I can believe that Lewis 15y ago might in many respects lack judgment he shows now.
It is interesting about career moments and consumer response and what seems fixed. I heard Lewis play Schubert locally a few years ago and found it wanting, especially in rhythm. (Talk about a minority opinion; the raves were strong.) Schubert can be difficult like that, I feel, an underappreciated aspect. So I was not looking forward to this technically and musically top-tier (imo) Beethoven, though I generally have admired his work there and am always alert to the possible next young Kovacevich. But I thought I should review it.
I hope you can hear these Diabelli at some point, although this recital is down by now.
Comment by David Moran — July 18, 2020 at 2:23 am
In fact, David, the live Lewis I heard at Middlebury was indeed a Schubert sonata, while the Diabelli performance he gave in Schenectady was eventually aired on WMHT-FM, which is how I heard it.
One of my most vivid memories from the Pollini LvB sonata cycle at Carnegie Hall was in meeting a music lover from New Zealand who flew all the way over to NYC just to see thise concerts. We spoke at the end if the many-minute ovation after the final notes of Op. 111, when seemingly half the attendees rushed the stage to salute Pollini.

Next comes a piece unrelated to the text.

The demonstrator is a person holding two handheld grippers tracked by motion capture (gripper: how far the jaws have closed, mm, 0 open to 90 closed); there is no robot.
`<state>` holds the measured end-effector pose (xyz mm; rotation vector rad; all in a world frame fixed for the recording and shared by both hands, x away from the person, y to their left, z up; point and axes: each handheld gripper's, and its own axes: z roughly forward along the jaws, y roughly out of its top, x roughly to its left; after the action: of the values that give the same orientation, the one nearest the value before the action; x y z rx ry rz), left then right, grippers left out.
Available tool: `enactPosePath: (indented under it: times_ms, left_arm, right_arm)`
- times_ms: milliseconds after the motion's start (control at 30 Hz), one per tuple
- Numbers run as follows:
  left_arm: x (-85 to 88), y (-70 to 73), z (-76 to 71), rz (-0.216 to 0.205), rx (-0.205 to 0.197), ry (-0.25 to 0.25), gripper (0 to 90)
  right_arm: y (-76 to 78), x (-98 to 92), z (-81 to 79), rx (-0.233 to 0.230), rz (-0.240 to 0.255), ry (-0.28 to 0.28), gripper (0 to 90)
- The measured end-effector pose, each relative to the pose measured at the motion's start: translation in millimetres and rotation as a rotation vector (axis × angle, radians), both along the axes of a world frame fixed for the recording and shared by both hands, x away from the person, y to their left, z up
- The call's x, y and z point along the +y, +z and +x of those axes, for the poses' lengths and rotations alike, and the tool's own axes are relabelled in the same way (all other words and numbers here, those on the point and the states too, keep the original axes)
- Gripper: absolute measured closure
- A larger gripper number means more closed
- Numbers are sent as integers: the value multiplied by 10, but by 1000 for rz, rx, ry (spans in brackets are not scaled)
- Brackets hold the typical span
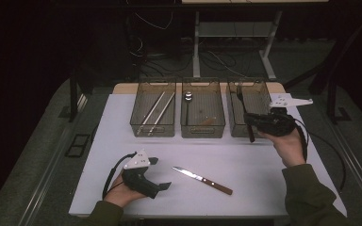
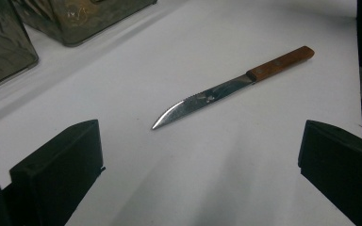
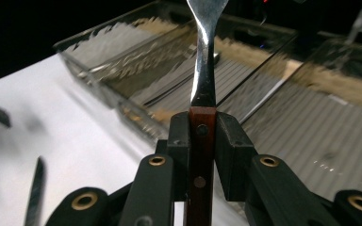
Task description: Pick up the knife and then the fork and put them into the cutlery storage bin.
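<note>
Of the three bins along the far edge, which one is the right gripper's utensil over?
The right bin. The right gripper is shut on a wooden-handled utensil at its front wall; the middle bin and left bin stand farther left.

No legible text, label, brand, number or sign anywhere.

I see three bins in a row across the far desk [image 1: 122, 155], left bin [image 1: 153, 109], middle bin [image 1: 202, 109] and right bin [image 1: 248, 106], nearly touching, so nothing passes between them. My right tool [image 1: 253, 123] hangs at the right bin's near wall. The near desk is open, save the knife [image 1: 202, 180] lying mid-desk, just right of my left tool [image 1: 160, 174].
</note>
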<state>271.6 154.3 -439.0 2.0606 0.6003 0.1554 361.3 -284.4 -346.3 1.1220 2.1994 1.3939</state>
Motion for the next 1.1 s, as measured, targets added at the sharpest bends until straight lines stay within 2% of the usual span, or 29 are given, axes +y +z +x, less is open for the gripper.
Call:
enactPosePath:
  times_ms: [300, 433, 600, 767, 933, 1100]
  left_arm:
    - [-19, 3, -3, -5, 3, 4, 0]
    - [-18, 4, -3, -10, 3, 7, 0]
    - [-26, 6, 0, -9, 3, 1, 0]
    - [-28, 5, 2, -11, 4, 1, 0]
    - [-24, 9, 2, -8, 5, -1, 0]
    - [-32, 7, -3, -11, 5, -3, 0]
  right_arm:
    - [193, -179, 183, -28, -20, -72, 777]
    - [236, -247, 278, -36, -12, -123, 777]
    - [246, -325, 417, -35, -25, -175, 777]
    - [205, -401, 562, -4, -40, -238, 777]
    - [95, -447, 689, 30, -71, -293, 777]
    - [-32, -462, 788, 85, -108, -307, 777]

I’ll never forget that moment.
I will add that I heard Garrick Ohlsson give an extraordinary Moonlight Sonata at the Troy Music Hall in 1996 that dud indeed equal Pollini’s live work earlier that year. That was preserved in a recording.
Comment by Don Drewecki — July 18, 2020 at 4:04 am
Pianist fanboys are something (that NZ Pollini attendee was like global opera-singer followers you read about).
Pollini has made a lot of Carnegie Beethoven visits over the years. I had no idea. The latest was scheduled for a few months ago.
I have heard him live only twice, I believe, the finest moments memorable. No Beethoven in the recent one, although I have listened to the recordings.
Ohlsson is a pianist I have seriously grown toward, strongly admiring him in print 6y ago (same time as my Pollini exposure); and I trust it is not only because he is part of an excellent trio with an old violinist friend.